● ABOUT THIS EXERCISE: Please restate, word for word, the lines below that begin at the one with "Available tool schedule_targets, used" and end at the one with "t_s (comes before". Leave out all other lines.

(Entries taken from a collection)

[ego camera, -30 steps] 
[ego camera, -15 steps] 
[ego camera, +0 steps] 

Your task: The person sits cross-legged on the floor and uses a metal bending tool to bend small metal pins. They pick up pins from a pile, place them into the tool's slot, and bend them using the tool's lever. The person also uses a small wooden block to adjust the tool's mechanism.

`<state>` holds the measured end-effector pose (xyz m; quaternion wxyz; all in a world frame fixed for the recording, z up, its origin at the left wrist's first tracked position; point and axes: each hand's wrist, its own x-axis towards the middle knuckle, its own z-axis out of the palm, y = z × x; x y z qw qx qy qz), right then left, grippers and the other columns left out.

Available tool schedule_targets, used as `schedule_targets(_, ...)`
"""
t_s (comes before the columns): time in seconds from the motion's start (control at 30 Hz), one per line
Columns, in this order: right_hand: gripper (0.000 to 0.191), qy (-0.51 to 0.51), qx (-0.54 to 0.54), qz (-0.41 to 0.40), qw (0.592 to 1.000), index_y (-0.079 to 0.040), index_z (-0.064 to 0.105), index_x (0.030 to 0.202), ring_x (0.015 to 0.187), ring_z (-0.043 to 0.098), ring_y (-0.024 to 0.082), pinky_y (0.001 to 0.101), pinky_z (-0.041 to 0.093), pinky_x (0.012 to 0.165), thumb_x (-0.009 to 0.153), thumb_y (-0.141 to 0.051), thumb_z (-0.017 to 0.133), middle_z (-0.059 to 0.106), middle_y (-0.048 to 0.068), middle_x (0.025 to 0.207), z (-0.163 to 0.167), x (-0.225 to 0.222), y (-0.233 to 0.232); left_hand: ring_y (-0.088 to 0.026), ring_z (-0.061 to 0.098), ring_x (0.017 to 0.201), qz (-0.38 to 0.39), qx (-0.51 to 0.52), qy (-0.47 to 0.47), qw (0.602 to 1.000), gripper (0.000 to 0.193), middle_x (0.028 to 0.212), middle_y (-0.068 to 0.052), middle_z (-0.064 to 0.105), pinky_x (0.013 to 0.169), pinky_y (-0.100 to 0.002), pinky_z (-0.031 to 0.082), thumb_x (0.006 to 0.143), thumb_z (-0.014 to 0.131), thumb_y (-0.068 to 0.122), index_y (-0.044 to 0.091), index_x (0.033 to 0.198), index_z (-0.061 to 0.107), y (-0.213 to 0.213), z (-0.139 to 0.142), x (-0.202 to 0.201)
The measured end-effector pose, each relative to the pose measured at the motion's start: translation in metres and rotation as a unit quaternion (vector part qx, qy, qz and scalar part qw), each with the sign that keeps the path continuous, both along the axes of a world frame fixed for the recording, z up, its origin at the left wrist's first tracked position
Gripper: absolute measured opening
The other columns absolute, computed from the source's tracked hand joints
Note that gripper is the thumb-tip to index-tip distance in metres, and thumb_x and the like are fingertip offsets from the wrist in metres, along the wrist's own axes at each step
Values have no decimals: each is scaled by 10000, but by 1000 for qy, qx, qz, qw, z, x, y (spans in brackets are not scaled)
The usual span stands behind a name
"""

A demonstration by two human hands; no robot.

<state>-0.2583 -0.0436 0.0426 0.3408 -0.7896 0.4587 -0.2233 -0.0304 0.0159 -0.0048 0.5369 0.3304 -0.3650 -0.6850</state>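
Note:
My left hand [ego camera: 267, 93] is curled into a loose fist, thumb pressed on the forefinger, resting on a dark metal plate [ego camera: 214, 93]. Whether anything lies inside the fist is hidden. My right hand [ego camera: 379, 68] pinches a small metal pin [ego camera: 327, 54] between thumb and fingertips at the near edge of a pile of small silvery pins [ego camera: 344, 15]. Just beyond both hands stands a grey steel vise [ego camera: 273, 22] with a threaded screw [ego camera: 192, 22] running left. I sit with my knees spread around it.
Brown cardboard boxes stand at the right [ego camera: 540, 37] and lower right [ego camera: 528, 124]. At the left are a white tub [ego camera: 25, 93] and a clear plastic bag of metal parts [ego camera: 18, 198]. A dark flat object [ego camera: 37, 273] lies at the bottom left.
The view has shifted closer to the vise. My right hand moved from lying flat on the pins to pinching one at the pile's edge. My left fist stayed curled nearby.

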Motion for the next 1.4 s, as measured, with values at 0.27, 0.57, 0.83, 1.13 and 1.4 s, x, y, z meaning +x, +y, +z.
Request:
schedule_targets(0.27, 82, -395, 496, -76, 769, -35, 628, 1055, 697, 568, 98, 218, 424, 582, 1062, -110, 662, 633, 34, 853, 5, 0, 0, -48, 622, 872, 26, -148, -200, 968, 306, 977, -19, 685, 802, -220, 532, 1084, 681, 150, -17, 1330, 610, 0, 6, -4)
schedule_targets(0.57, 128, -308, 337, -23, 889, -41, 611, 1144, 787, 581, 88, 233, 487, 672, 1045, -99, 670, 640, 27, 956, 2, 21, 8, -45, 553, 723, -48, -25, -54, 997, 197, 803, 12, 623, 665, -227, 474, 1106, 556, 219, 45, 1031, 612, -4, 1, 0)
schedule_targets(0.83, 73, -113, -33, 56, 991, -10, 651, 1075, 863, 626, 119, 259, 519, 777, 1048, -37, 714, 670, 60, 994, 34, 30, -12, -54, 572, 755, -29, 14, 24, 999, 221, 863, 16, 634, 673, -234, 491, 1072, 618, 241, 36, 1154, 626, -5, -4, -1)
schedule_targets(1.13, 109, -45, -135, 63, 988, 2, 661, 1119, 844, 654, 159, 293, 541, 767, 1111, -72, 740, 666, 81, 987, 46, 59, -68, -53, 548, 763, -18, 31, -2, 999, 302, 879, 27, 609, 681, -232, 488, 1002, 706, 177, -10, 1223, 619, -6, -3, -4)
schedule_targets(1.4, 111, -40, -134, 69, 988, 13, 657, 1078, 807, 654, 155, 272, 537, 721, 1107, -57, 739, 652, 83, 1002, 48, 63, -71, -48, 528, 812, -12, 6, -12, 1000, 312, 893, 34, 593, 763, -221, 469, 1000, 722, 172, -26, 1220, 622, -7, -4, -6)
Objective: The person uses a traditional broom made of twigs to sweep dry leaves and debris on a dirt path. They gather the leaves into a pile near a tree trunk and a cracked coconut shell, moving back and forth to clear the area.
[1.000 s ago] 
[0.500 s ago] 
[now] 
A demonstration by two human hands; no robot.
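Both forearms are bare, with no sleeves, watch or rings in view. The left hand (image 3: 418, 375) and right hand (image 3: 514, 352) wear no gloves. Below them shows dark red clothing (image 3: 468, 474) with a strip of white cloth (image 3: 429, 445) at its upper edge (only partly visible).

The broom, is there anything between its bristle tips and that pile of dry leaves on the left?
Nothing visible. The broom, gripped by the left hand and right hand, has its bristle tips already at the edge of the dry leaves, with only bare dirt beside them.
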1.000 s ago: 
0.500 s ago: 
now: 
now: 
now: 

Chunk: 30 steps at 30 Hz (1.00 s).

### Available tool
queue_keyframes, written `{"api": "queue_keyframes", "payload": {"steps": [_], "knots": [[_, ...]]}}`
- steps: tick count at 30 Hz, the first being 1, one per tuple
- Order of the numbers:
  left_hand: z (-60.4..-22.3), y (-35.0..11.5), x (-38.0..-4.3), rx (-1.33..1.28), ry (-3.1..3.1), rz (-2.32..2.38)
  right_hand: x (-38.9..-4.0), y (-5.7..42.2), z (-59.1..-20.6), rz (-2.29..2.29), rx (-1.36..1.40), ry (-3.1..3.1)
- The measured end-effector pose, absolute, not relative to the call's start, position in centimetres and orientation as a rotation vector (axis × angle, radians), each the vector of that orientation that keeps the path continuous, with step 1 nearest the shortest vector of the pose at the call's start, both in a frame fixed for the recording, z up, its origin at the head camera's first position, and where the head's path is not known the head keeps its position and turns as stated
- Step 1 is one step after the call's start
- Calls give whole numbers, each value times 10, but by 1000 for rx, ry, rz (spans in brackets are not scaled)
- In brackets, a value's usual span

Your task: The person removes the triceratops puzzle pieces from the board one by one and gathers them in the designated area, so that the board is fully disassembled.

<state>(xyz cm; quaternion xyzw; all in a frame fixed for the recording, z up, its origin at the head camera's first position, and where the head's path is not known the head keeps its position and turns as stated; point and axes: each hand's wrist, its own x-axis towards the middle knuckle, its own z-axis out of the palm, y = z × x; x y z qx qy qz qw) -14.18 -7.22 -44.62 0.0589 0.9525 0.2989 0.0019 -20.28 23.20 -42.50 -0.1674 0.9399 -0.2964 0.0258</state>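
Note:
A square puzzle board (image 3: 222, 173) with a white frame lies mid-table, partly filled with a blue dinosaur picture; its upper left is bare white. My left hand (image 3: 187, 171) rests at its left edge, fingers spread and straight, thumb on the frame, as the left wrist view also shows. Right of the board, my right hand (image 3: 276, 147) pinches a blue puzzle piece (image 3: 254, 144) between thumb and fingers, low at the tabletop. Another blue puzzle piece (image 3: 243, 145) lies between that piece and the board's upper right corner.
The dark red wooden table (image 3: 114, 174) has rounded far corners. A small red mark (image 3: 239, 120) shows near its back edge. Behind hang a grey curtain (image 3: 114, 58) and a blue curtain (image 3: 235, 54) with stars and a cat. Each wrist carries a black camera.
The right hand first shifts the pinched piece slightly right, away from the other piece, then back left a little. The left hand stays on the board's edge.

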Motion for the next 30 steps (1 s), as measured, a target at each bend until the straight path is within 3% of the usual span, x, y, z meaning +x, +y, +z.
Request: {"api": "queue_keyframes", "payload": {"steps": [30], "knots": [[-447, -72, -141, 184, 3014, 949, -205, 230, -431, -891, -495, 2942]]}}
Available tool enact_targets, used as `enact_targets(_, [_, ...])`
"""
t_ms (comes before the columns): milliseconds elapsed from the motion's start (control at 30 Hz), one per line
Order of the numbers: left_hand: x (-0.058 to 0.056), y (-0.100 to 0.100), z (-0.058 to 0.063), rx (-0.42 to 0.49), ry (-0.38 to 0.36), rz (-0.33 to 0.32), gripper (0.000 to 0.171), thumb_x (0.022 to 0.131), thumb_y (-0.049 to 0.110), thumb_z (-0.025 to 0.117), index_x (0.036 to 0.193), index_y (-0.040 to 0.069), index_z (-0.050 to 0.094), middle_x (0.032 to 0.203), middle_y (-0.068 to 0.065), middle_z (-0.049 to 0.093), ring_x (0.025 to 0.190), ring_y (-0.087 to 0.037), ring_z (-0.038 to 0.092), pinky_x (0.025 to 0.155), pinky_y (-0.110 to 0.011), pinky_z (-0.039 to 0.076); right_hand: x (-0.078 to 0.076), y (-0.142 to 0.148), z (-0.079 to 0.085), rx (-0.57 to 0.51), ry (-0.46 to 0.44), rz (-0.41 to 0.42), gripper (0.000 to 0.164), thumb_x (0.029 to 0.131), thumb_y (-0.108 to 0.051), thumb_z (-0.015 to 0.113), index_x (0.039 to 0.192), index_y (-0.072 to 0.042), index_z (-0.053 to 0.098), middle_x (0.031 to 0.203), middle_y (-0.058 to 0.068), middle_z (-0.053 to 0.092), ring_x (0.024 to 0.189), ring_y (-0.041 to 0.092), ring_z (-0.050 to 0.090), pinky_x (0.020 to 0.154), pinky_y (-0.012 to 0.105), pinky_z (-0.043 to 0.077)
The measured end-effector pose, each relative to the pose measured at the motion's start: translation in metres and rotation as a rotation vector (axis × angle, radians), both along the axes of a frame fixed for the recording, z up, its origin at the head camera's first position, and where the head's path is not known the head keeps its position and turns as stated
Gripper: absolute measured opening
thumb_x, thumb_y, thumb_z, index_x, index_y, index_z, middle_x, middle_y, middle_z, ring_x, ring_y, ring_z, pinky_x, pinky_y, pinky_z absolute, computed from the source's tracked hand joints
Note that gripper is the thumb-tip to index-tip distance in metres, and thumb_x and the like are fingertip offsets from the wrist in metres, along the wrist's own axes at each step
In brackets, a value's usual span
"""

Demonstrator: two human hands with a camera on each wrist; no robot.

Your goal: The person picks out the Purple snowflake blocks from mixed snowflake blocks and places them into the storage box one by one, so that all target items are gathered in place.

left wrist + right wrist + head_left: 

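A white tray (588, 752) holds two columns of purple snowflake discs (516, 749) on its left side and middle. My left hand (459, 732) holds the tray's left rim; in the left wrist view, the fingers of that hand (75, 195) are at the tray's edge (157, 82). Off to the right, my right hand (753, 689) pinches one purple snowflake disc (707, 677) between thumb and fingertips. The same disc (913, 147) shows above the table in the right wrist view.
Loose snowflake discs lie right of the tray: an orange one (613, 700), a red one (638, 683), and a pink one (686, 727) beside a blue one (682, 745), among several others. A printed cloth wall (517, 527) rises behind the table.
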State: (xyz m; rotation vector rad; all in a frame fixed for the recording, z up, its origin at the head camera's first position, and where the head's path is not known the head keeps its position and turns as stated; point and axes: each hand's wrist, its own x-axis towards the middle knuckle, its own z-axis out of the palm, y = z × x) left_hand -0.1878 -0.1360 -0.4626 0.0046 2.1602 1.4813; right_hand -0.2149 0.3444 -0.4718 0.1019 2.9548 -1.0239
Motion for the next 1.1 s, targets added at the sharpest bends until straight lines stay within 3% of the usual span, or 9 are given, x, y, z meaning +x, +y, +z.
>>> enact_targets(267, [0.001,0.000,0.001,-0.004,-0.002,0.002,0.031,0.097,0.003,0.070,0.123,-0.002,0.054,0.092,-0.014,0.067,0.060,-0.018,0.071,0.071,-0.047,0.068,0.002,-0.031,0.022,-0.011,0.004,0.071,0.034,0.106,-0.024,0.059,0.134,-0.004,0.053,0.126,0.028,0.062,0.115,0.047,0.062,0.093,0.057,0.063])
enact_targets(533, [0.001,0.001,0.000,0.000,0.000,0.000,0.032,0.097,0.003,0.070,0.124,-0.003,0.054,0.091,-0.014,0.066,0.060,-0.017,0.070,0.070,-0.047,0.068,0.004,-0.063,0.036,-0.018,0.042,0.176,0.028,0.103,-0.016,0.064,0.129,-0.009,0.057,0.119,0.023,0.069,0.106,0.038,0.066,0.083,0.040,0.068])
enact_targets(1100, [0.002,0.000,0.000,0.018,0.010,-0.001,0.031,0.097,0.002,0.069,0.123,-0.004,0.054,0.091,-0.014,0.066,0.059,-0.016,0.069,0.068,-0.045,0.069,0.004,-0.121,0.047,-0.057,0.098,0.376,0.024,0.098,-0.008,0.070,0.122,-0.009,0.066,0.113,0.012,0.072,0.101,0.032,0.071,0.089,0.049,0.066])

● SOLUTION:
Available tool schedule_targets, used as `schedule_targets(_, ...)`
"""
t_s (comes before the columns): time in seconds from the motion's start (control at 30 Hz), one per line

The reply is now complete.